(Data extracts Opens)

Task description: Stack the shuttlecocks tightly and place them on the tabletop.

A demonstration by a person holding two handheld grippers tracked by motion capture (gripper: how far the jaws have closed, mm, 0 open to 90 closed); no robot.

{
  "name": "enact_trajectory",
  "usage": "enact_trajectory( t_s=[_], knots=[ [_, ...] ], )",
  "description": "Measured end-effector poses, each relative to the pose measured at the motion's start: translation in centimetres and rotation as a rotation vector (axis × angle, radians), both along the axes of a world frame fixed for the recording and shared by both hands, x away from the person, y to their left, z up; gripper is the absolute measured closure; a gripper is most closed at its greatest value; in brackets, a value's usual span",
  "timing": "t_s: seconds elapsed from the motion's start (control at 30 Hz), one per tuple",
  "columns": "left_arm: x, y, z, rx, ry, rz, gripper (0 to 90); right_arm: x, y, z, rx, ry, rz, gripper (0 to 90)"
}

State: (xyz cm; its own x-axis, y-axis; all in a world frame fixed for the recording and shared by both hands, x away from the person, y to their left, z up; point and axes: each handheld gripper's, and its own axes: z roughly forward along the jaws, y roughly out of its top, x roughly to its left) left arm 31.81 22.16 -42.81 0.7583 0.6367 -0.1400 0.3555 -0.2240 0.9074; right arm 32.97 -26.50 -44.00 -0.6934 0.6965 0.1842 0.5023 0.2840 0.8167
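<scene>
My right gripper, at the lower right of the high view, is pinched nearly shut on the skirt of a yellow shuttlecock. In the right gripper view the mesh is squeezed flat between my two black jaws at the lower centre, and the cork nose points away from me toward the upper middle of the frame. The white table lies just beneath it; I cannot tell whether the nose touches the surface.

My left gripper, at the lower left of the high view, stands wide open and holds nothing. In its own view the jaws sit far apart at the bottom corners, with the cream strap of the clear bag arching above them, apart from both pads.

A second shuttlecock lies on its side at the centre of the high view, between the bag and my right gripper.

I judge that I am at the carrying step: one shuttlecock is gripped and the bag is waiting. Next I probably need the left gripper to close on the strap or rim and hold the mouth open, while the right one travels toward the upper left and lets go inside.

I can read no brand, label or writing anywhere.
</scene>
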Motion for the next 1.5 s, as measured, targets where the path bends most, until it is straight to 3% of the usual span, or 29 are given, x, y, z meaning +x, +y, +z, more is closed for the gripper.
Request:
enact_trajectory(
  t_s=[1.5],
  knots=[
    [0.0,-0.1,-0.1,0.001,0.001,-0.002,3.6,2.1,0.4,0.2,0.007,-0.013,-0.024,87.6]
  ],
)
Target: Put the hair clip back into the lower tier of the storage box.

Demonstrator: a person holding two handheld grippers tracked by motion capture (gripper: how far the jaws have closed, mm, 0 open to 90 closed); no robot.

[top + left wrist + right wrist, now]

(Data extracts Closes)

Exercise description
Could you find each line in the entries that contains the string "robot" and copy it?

Task response
A demonstration by a person holding two handheld grippers tracked by motion capture (gripper: how far the jaws have closed, mm, 0 open to 90 closed); no robot.
Demonstrator: a person holding two handheld grippers tracked by motion capture (gripper: how far the jaws have closed, mm, 0 open to 90 closed); no robot.

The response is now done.